Denney, Coughlin play musical pairs, win U.S. title
Marley and Brubaker grab silver; Evora and Ladwig settle for bronze
|Caydee Denney and John Coughlin cemented their new partnership by soaring from third to first. (Tom Briglia)|
"I've been dreaming all week about doing that [final] carry lift after skating clean and getting that feeling from the audience," Coughlin, 26, said. "I had so much fun."
The Colorado Springs-based skaters made a little bit of history, becoming the first U.S. pairs champions to have split with former partners, teamed up and then won the U.S. title together. Coughlin is the first man in U.S. Figure Skating history to win back-to-back titles with different partners.
They earned the crown with an athletic program to an acoustic version of "Nessun Dorma" that opened with a thrilling high triple twist. The hits just kept on coming: big throw triple loop, solid triple toes and a double Axel-double Axel sequence.
Although the team gained just Level 1 on the death spiral, Denney nailed the landing of the throw triple flip -- the element she fell on in the short -- and they finished strong with a Level 4 carry lift with a stunning drop-out exit, reminiscent of three-time U.S. champions Jenni Meno and Todd Sand. They earned 128.82 in the free for 189.70 overall at the U.S. Championships.
"We had a blast; Caydee landed that [throw triple] flip," Coughlin said. "We wanted it so bad after the short, and I smiled really big and she looked at me and said, 'Stay focused.' I said, 'Yes, ma'am.'"
"I really made it a goal for myself, a personal goal, to just go out there and do the best that I could no matter what happens," Denney, 18, said. "I'm glad I achieved that goal."
Denney won the 2010 U.S. title with Jeremy Barrett, who retired after the 2011 U.S. Figure Skating Championships. Coughlin won the 2011 U.S. title with Caitlin Yankowskas.
Coughlin and Denney's teaming, just weeks after he and Yankowskas placed sixth at the 2011 World Figure Skating Championships, set off the oft-heard refrain that U.S. pairs teams split up much too fast and far too frequently.
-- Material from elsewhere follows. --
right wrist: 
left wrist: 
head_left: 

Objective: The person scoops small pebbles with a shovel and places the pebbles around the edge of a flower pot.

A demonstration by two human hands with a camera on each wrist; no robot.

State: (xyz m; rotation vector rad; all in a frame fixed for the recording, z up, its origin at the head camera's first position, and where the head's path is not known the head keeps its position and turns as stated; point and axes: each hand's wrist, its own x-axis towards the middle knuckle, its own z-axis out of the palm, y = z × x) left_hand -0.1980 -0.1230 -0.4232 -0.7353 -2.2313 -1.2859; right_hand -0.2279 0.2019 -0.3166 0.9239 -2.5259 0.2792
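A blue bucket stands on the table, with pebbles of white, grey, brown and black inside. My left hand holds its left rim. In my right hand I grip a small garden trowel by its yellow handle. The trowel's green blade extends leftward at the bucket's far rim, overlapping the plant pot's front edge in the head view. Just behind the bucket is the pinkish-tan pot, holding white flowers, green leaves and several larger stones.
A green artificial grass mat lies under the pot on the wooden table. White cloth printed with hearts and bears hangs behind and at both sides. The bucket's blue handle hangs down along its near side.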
But this U.S. title, won just nine or 10 months after they began training under coach Dalilah Sappenfield, should help quell criticism.
Silver went to Mary Beth Marley and Rockne Brubaker, who led after the short. Although Brubaker had an uncharacteristic fall on a triple toe and also turned out of a double Axel, his 16-year-old partner landed both of her triple throws, including a throw triple Salchow done at the 4:14 mark. They placed second in the free and second overall with 186.07.
"All things considered, skating last with everything on the line, for us to come through and show up and pull out a silver medal was great," said the 25-year-old Brubaker, who won two U.S. titles with former partner Keauna McLaughlin. "Our goal was to make the world team this year and we achieved our goal. It was a good fight, a few little bobbles here and there, but it was good."
"I thought we fought really hard," said Marley, who has only skated pairs since last August. "The program was how we've been practicing; it really just all flowed together."
It was disappointment for Amanda Evora and Mark Ladwig, the popular two-time U.S. silver medalists competing in their 10th U.S. championships.
Although they showed the finest lifts of the competition as well as a Level 3 triple twist, the veteran pair lost ground when Evora turned out of the landing of a throw triple Lutz and fell on a double Axel. They placed third in the free and third overall with 178.98 points.
"In the beginning, I could tell we were a little off and shaky but halfway through the program, right after the death spiral, we were back in unison again and organized so we could kind of slow down our breathing," Evora said.
"It was interesting because today we came with the attitude of really just enjoying ourselves out there and even though we had mistakes, I feel as though we had a good time out there," she said.
"In the end, I thought we came off with some great lifts; Amanda swished the throw loop," Ladwig said.
Gretchen Donlan and Andrew Speroff, the elegant team from Skating Club of Boston, took fourth place with a program highlighted by huge triple throws and Donlan's graceful lift positions.
"I think earlier this year, around August, we decided to really take a look at how we were preparing for things," Speroff said. "I think we've always liked kind of flying under the radar and just not really having too many expectations, just wanting to skate our best and focusing on the process and not the outcome."
Donlan and Speroff's training partners in Boston, Marissa Castelli and Simon Shnapir, took fifth with 168.81 points.